Go to the line in the entries below that holds "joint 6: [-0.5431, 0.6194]" and repeat exactly from there through the line that holds "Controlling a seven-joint", inclusive.

[GIVEN ENTRIES — start]

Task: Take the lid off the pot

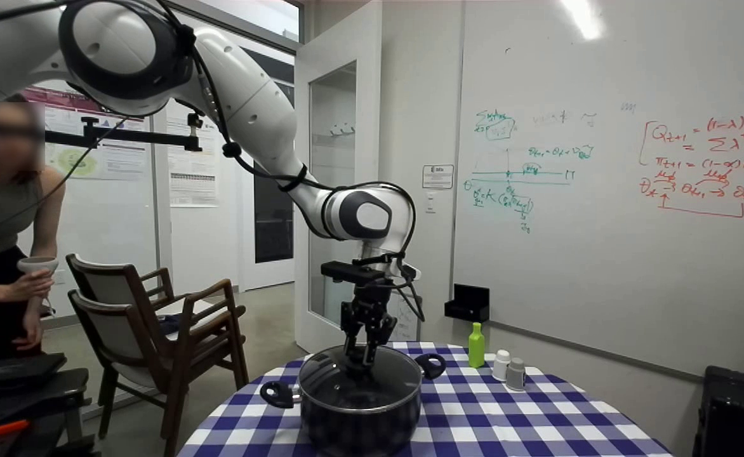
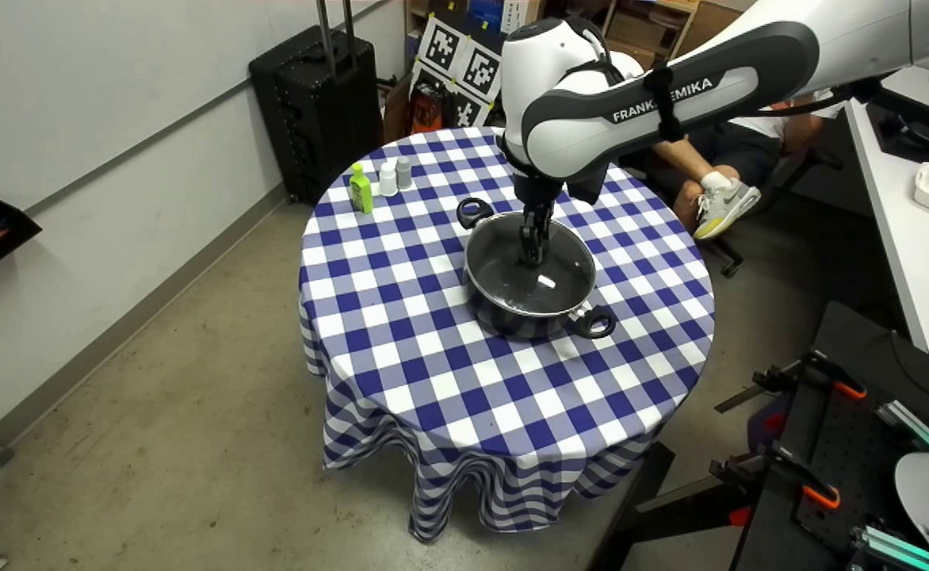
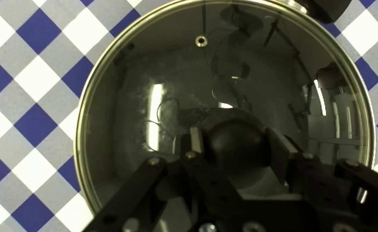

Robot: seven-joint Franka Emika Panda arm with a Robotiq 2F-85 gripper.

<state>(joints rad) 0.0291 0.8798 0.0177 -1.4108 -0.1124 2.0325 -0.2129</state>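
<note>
We have the end effector (image 3: 239,140) at the lid (image 3: 189,83), fingers (image 3: 278,158) either side of the dark knob (image 3: 235,151). We can't tell whether they clamp it or just straddle it; too dark at the contact. Lid is on the pot (image 1: 359,431): clear glass, thin metal rim (image 3: 79,135), small vent ring (image 3: 201,41). Two black handles (image 1: 431,366) stick out on opposite sides of the pot. Pot contents: can't make them out through the glass.

Pot sits on a round bench (image 2: 433,381) with a blue-and-white checked cloth (image 2: 496,492), which hangs in folds off the edge. On the arm (image 2: 758,67) above we read "FRANK" and "EMIKA" either side of a black strap (image 2: 662,103). Toward the bench edge, well apart from the pot, we get a green bottle (image 1: 476,348), a white shaker (image 1: 501,366) and a grey shaker (image 1: 515,376), upright and close together. In an exterior view the bottle shows dark print (image 2: 363,192), too small to read.

Past the bench: black case (image 2: 314,127) with a pull handle (image 2: 326,36) on a tan floor (image 2: 195,381), printed square markers (image 2: 480,70), two wooden chairs (image 1: 108,330), a person (image 1: 0,216) holding a pale cup (image 1: 37,263), its contents hidden, and a door (image 1: 367,209) standing ajar. Black tray (image 1: 467,309) at the lower corner of the whiteboard (image 1: 607,254). Board carries green and red handwriting (image 1: 705,165); in red we read roughly "Qt+1 = (1-λ)Qt". Wall sign (image 1: 438,177) and posters (image 1: 93,139): too small for us to read.
</note>
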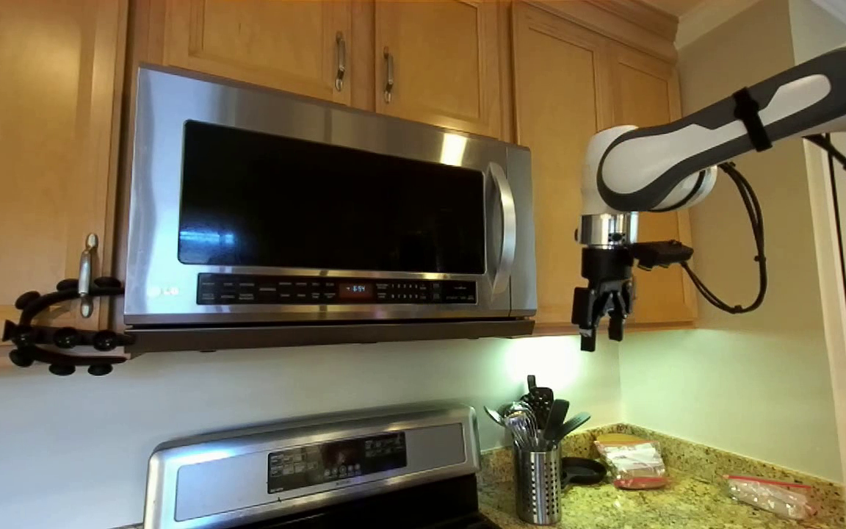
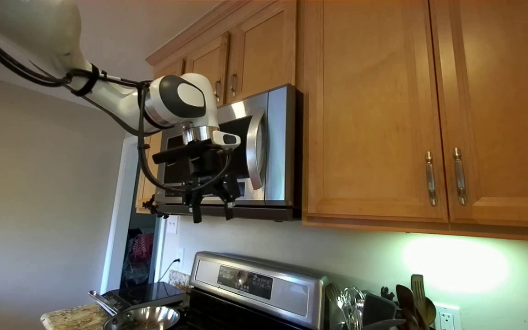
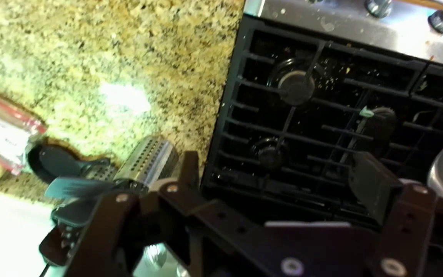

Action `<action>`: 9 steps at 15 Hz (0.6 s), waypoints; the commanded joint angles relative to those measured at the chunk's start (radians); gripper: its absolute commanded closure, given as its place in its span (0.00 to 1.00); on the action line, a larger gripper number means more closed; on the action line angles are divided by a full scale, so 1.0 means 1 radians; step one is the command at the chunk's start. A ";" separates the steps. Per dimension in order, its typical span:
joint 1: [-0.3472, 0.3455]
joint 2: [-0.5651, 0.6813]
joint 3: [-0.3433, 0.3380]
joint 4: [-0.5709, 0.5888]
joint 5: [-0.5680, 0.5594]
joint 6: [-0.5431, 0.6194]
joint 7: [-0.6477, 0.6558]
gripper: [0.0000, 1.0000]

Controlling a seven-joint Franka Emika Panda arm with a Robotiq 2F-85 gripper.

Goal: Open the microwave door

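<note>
The microwave door [image 1: 331, 198] is shut, with a steel frame and dark glass window. It shows in an exterior view, and partly behind the arm in the other view [image 2: 242, 160]. Its curved vertical steel handle [image 1: 501, 228] is at the door's right side; it also shows past the arm [image 2: 255, 149]. My gripper [image 1: 602, 336] points down, apart from the handle and low beside it. Its fingers are spread and empty [image 2: 213, 216]. In the wrist view the open fingers [image 3: 281, 173] hang above the stove, and the microwave is out of view.
Wooden cabinets [image 1: 438, 59] surround the microwave. A black flexible tripod [image 1: 63, 334] is at its left edge. Below are the steel stove panel [image 1: 320, 470], a utensil holder [image 1: 538, 485], bags [image 1: 632, 463] on the granite counter and a steel pan [image 2: 142, 317]. Black grates [image 3: 290, 130] cover the stove.
</note>
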 commanded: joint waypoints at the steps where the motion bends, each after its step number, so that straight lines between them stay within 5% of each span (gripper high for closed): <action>1: -0.003 -0.007 0.045 0.041 -0.098 0.117 0.030 0.00; 9: -0.069 0.011 0.077 0.039 -0.192 0.535 0.238 0.00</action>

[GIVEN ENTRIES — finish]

## ANSWER BOX
joint 6: [-0.5431, 0.6194]
joint 7: [-0.6477, 0.6558]
gripper: [0.0000, 1.0000]

Controlling a seven-joint Franka Emika Panda arm with a Robotiq 2F-85 gripper.

This output requires nothing further.